**Problem:**
Where in the listing does the string "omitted" appear? Copy every line that holds it.

**Exercise data:**
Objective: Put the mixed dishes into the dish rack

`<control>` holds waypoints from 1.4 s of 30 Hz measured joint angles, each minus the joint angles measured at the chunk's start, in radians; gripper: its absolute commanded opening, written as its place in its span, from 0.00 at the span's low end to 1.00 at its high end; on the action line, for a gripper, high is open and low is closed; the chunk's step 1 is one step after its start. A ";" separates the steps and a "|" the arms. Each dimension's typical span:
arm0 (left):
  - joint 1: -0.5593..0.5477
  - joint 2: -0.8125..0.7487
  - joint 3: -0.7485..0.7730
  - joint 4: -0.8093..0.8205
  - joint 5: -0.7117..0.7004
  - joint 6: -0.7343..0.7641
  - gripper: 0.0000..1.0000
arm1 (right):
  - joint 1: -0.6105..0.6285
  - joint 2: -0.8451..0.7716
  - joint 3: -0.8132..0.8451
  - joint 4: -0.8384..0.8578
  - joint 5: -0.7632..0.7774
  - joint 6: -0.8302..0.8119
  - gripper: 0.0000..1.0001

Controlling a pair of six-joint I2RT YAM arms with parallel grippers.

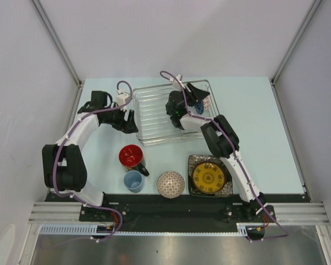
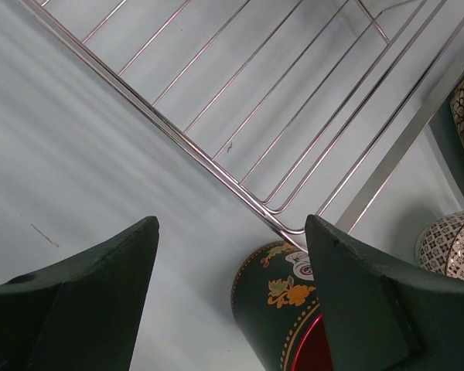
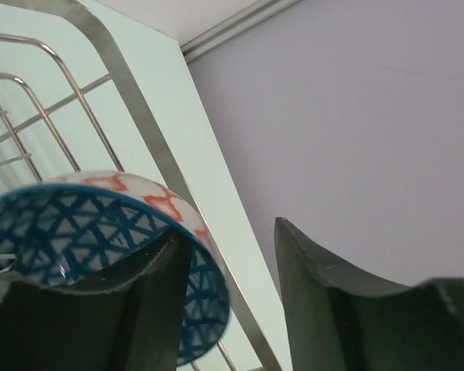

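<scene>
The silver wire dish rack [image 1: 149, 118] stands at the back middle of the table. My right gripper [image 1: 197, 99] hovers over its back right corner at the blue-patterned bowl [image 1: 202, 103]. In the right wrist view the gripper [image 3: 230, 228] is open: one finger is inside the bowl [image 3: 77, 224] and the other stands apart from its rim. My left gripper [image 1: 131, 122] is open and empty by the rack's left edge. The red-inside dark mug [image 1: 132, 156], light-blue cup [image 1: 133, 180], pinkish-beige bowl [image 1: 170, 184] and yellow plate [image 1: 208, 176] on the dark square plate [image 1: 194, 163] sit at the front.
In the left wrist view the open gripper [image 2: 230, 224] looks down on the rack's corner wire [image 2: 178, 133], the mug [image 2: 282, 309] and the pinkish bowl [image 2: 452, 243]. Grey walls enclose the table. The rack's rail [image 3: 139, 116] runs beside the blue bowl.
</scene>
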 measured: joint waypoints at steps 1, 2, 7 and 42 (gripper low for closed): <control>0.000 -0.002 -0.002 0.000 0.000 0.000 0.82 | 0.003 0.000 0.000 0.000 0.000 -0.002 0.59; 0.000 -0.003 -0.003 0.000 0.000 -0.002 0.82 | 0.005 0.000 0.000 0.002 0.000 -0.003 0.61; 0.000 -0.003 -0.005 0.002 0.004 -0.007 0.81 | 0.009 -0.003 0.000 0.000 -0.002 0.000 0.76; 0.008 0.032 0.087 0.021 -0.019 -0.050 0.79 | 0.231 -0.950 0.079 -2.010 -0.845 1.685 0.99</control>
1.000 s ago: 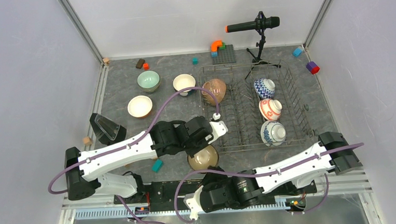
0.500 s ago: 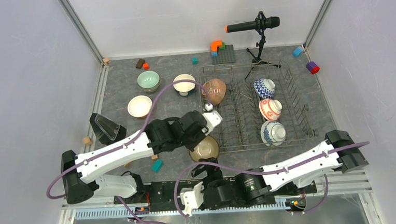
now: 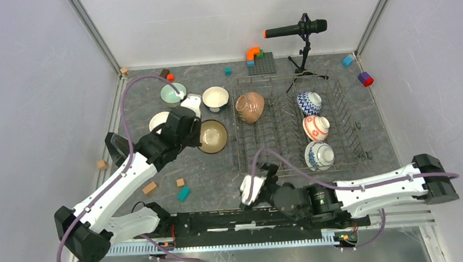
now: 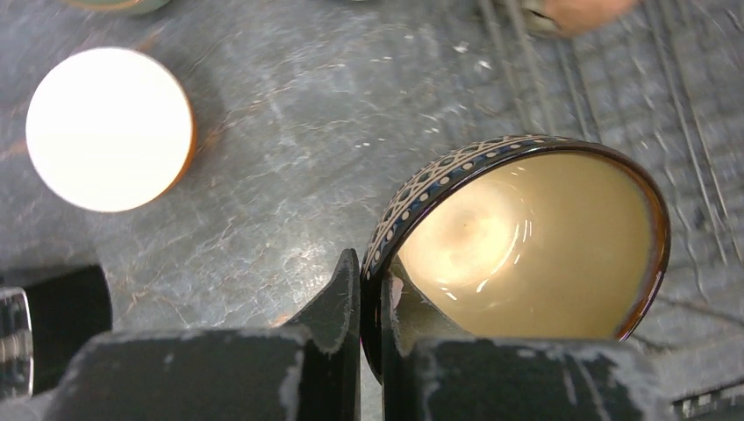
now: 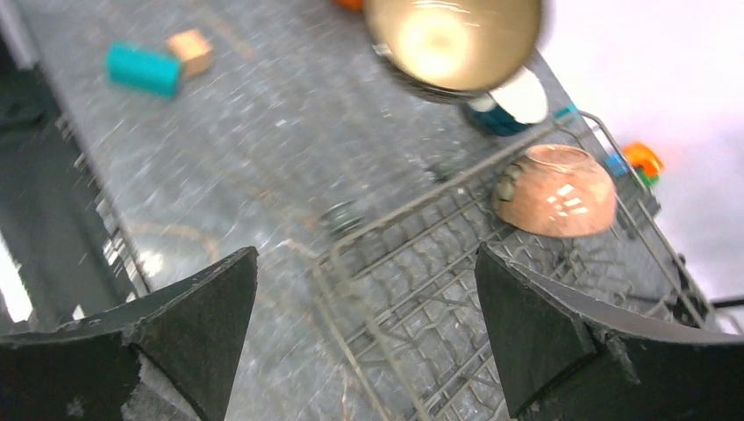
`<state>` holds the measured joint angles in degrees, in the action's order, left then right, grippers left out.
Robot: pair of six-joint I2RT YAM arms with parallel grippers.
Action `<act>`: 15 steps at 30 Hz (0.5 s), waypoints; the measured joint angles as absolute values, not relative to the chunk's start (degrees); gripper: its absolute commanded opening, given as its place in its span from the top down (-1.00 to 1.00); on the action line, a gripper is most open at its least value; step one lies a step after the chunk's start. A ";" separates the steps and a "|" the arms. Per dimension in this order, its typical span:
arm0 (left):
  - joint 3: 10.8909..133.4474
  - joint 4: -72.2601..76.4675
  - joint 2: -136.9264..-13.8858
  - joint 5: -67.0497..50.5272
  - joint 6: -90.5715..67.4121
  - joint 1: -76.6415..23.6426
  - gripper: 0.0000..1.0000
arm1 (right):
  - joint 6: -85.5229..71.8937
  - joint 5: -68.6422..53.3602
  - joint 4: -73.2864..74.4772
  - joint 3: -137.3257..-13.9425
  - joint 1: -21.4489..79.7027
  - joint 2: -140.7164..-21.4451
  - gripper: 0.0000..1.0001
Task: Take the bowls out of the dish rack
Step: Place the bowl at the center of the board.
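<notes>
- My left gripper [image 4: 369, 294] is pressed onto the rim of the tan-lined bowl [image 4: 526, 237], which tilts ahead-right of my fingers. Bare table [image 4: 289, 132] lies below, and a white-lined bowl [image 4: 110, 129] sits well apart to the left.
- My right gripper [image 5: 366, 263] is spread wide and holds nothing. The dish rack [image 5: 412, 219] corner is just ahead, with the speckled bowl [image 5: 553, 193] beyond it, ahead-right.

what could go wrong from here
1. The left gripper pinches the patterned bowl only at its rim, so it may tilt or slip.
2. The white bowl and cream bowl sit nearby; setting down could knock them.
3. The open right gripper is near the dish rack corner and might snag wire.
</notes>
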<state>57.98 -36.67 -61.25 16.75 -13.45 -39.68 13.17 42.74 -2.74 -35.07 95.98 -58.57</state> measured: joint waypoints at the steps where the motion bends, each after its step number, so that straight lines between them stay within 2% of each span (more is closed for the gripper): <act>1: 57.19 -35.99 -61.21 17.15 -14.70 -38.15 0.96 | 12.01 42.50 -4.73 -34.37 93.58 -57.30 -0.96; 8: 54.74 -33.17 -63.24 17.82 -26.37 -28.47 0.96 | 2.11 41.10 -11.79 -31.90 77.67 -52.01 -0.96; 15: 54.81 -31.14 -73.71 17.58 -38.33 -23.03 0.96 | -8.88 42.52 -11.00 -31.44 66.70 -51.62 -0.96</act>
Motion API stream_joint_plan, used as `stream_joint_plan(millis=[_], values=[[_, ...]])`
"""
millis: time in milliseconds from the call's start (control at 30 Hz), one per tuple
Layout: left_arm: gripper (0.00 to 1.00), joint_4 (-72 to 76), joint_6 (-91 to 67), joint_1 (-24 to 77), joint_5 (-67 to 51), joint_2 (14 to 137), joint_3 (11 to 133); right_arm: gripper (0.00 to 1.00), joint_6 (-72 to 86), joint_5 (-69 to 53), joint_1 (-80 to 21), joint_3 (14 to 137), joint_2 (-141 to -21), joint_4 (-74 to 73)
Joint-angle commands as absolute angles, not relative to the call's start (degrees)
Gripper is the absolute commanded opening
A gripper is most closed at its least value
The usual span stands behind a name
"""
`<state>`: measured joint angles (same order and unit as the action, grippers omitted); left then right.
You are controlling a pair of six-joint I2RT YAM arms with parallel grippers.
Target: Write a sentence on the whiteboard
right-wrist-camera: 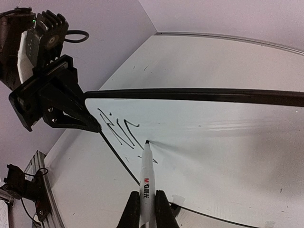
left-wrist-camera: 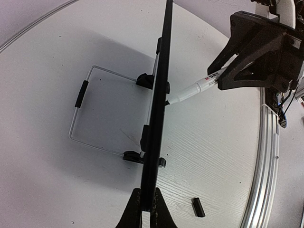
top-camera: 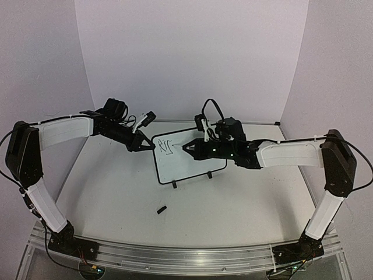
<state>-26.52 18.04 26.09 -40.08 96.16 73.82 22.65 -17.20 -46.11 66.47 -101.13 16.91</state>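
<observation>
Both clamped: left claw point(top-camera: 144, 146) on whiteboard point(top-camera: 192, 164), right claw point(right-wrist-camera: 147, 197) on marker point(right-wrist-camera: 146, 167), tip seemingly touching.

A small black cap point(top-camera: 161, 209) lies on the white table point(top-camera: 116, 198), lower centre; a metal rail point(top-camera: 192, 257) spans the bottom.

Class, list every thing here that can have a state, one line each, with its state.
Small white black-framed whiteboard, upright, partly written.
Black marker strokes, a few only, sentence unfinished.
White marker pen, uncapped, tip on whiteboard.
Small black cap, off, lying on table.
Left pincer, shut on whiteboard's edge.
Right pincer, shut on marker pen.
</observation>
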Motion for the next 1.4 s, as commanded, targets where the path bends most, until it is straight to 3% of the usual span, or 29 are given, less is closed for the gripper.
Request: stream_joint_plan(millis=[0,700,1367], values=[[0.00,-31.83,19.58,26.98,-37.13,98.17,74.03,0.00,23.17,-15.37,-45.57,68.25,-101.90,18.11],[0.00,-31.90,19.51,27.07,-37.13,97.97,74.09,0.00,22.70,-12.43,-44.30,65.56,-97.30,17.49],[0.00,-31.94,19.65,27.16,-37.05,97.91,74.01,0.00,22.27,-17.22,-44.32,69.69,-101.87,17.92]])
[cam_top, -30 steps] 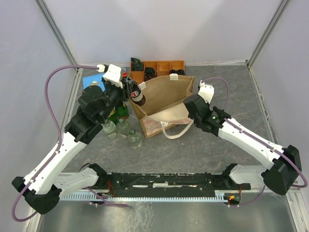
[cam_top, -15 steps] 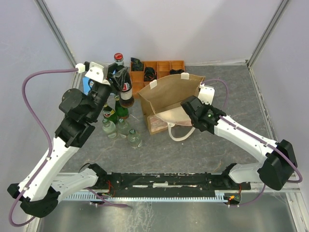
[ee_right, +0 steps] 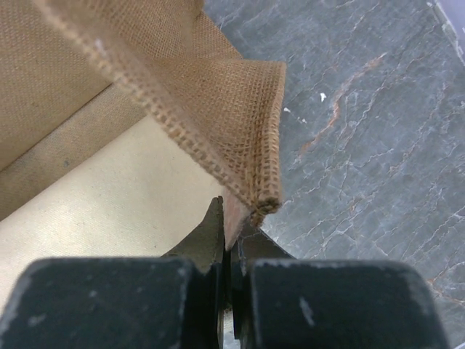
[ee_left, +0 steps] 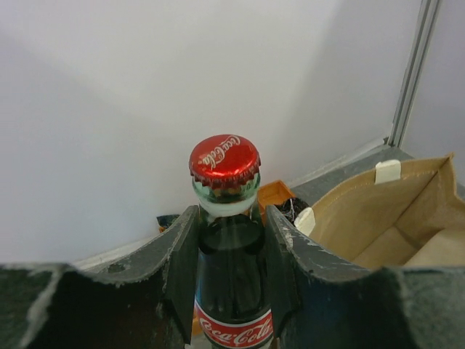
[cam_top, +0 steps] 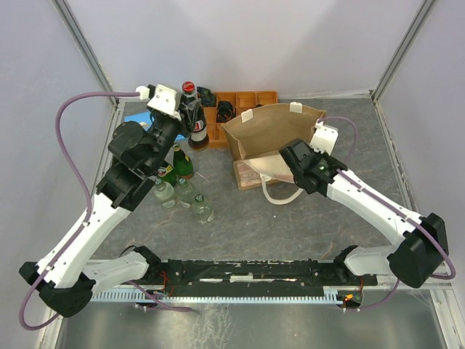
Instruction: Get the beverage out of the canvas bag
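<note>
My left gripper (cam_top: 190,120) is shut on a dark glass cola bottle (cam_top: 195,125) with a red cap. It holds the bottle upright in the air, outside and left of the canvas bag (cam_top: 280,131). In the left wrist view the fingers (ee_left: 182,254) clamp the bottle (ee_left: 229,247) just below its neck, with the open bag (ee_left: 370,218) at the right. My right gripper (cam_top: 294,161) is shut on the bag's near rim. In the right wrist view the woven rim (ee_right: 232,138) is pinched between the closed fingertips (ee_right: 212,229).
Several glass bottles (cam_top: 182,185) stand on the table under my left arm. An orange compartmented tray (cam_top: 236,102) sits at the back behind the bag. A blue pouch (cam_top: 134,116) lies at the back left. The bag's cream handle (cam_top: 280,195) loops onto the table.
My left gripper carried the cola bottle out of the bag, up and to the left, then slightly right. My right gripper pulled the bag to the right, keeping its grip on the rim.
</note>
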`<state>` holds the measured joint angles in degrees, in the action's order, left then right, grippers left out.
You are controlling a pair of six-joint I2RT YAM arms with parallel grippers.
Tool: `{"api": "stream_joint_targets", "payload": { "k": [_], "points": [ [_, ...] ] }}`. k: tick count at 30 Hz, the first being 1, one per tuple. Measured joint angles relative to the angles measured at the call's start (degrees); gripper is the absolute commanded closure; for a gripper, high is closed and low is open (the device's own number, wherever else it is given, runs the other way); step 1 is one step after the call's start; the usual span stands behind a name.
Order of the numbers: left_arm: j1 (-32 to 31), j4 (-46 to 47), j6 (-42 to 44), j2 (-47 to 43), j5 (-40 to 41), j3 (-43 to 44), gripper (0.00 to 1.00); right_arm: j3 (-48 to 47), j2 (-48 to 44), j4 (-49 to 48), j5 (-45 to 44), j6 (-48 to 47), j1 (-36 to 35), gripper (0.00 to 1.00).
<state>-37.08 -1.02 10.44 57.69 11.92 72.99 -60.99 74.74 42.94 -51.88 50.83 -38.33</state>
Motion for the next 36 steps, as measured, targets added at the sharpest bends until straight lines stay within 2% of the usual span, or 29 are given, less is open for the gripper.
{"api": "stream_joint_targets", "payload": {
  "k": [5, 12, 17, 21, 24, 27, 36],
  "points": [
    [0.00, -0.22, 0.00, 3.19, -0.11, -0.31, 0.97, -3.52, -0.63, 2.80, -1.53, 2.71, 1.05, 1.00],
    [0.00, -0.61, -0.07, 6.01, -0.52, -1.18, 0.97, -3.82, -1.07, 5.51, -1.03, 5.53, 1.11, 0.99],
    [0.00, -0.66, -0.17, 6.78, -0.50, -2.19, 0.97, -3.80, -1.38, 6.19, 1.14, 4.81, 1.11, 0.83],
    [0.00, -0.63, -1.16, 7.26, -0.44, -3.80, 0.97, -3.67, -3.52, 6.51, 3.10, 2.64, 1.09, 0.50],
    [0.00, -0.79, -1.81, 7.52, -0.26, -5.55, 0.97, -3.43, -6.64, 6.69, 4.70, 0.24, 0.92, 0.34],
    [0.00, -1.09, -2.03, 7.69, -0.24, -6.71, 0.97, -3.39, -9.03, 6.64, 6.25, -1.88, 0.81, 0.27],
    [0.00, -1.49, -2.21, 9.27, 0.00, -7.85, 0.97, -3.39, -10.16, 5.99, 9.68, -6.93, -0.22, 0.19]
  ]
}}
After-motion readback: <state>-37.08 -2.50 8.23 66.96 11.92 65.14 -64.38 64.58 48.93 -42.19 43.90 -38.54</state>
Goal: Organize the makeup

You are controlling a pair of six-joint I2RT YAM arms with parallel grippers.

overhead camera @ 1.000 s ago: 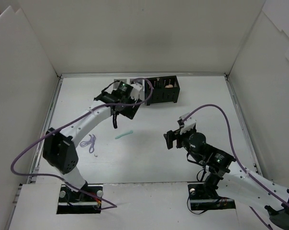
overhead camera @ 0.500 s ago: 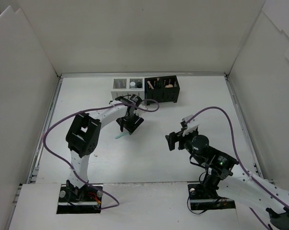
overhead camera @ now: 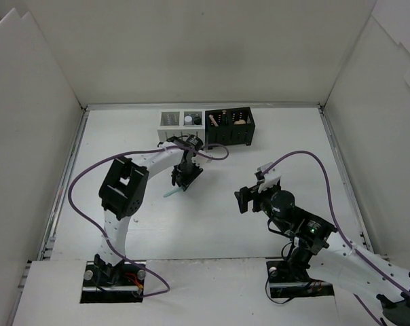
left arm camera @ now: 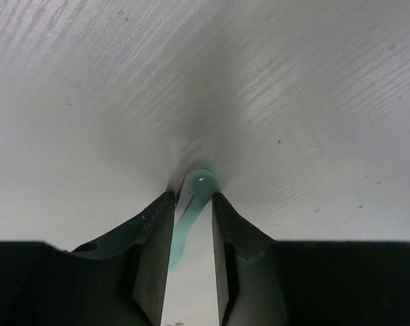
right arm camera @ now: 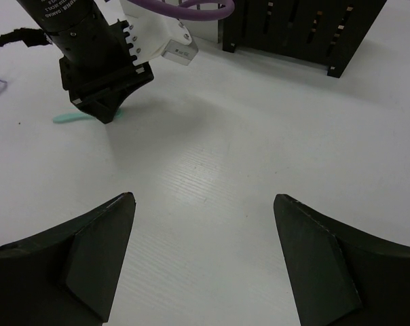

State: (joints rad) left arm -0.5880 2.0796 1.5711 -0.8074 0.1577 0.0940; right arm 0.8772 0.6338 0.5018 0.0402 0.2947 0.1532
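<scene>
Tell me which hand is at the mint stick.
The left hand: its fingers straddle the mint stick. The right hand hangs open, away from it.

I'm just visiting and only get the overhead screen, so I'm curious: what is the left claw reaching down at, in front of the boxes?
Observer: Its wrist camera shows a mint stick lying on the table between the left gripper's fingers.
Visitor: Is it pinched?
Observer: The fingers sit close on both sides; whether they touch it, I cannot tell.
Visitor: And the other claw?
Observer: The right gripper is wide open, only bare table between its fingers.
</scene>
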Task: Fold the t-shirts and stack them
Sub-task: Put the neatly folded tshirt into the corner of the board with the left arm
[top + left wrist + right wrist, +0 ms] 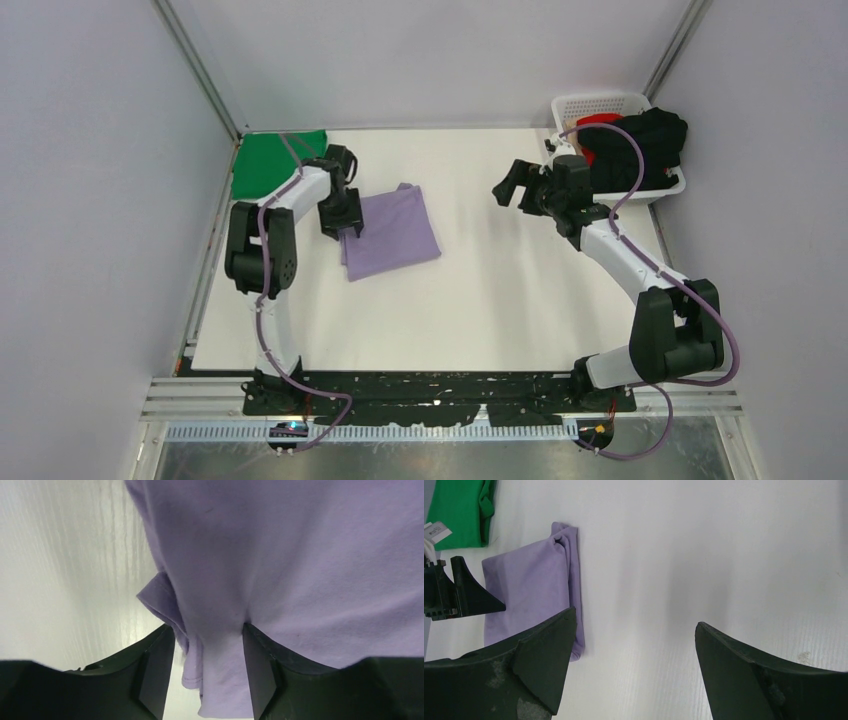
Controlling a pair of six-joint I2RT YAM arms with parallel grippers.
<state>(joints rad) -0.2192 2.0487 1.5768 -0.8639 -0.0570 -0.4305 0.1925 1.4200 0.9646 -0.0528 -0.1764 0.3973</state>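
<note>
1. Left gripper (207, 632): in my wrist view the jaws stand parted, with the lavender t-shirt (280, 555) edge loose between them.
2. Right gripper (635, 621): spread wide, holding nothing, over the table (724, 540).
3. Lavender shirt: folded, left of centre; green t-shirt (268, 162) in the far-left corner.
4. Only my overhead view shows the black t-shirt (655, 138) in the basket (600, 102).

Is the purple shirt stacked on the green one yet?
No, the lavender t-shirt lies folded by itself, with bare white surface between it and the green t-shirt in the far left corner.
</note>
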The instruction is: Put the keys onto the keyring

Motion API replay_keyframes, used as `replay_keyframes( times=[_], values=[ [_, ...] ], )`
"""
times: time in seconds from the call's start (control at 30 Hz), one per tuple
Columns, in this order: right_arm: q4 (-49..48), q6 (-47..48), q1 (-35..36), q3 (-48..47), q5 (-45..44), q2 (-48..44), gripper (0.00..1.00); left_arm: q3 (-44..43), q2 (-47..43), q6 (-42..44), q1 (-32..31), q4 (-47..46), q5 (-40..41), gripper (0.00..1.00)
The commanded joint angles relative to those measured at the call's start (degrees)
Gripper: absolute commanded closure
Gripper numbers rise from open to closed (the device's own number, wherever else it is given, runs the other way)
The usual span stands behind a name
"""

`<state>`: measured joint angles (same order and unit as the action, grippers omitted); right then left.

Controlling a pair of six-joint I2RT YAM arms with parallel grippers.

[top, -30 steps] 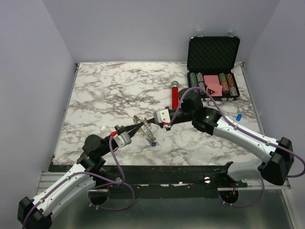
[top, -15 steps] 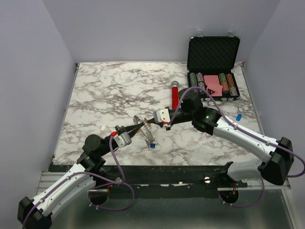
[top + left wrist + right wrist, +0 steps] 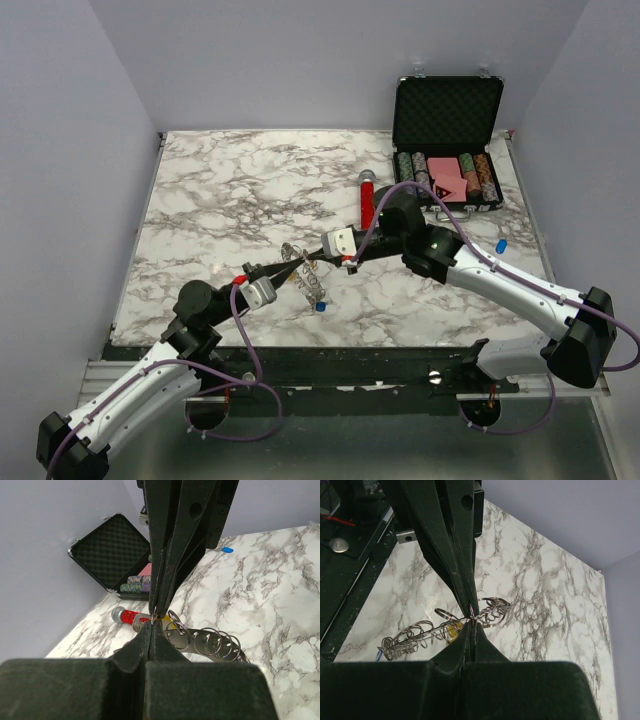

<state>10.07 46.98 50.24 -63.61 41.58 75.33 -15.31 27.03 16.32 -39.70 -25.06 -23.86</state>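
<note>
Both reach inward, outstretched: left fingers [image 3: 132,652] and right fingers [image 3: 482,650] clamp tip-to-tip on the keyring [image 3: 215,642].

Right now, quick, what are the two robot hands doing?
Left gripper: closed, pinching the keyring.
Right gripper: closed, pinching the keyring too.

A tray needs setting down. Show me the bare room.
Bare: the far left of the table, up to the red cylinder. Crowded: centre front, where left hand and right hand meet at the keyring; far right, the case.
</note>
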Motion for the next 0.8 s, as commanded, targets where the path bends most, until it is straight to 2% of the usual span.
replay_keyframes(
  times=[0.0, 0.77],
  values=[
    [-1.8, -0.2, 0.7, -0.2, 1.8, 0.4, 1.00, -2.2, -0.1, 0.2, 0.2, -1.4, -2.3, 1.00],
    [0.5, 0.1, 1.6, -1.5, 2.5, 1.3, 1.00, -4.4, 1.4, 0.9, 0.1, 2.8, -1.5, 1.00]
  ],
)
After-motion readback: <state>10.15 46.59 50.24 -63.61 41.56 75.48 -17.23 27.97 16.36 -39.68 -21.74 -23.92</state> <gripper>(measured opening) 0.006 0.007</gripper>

**Answer box:**
`<state>`: measured joint angles (same order and unit as the action, grippers omitted); left then right.
`<state>`: measured joint angles (same order and unit as the action, grippers omitted); right then left.

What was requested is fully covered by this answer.